French bishop and missionary (1624–1679)

Pierre Lambert de la Motte, MEP (/fr/; 16 January 1624 – 15 June 1679) was a French Catholic prelate who was a founding member of the Paris Foreign Missions Society and a missionary in Asia.

==Biography==
Lambert de la Motte was born 16 January 1624 in La Boissière, Calvados. He was ordained a priest on 27 December 1655 and was recruited by Alexander de Rhodes, SJ, as a secular clergy volunteer to become a missionary in Asia, together with François Pallu and Ignace Cotolendi. These were sent to the Far East as Apostolic vicars.

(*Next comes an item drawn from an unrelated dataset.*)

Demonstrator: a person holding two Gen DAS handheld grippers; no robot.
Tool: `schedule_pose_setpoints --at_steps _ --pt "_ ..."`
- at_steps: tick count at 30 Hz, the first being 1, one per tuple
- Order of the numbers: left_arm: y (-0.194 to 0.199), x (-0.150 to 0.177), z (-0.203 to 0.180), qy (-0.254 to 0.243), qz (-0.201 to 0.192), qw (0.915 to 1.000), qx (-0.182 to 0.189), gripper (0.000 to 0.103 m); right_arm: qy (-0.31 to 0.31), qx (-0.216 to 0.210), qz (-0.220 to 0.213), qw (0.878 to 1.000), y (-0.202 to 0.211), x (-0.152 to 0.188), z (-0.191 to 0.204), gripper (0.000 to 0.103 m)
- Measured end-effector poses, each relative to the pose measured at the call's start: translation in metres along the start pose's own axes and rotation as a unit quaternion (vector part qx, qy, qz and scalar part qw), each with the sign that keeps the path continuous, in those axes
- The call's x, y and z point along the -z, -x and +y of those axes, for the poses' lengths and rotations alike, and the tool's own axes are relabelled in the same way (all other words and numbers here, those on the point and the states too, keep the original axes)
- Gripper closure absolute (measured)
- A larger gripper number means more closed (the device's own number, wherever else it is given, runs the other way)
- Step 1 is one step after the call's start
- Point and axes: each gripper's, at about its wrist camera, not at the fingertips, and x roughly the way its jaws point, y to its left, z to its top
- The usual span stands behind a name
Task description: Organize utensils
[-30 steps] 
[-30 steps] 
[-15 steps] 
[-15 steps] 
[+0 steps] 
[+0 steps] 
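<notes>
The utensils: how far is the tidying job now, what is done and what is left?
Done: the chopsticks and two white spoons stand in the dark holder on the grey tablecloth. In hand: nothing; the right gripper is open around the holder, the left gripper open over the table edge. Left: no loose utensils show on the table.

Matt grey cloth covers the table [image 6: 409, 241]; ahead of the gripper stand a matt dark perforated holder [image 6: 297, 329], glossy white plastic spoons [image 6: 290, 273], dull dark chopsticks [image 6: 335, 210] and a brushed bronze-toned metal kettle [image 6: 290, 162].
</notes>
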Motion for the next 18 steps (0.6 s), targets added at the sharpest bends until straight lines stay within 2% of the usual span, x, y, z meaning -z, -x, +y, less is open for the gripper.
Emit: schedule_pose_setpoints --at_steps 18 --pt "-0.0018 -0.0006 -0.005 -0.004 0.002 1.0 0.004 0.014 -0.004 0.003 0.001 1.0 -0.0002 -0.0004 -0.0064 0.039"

On 29 July 1658 Pope Alexander VII appointed him as the first Apostolic Vicar of Cochin and as titular bishop of Beirut. On 11 June 1660 he was consecrated bishop by Victor Le Bouthillier, Archbishop of Tours. The three bishops left France (1660–62) to go to their respective missions, and crossed Persia and India on foot, since Portugal would have refused to take non-Padroado missionaries by ship, and the Dutch and the English refused to take Catholic missionaries.

Bishop Lambert left Marseille on 26 November 1660 accompanied by Fathers De Bourges and Deydier, and reached Mergui in Siam 18 months later. Bishop Pallu joined Bishop Lambert in the capital of Siam, Ayutthaya, after 24 months overland, but Bishop Cotolendi died upon arrival in India on 6 August 1662. Siam thus was the first country to receive the evangelization efforts of the Paris Foreign Missions Society, to be followed by new missions later in Cochinchina, Tonkin and parts of China.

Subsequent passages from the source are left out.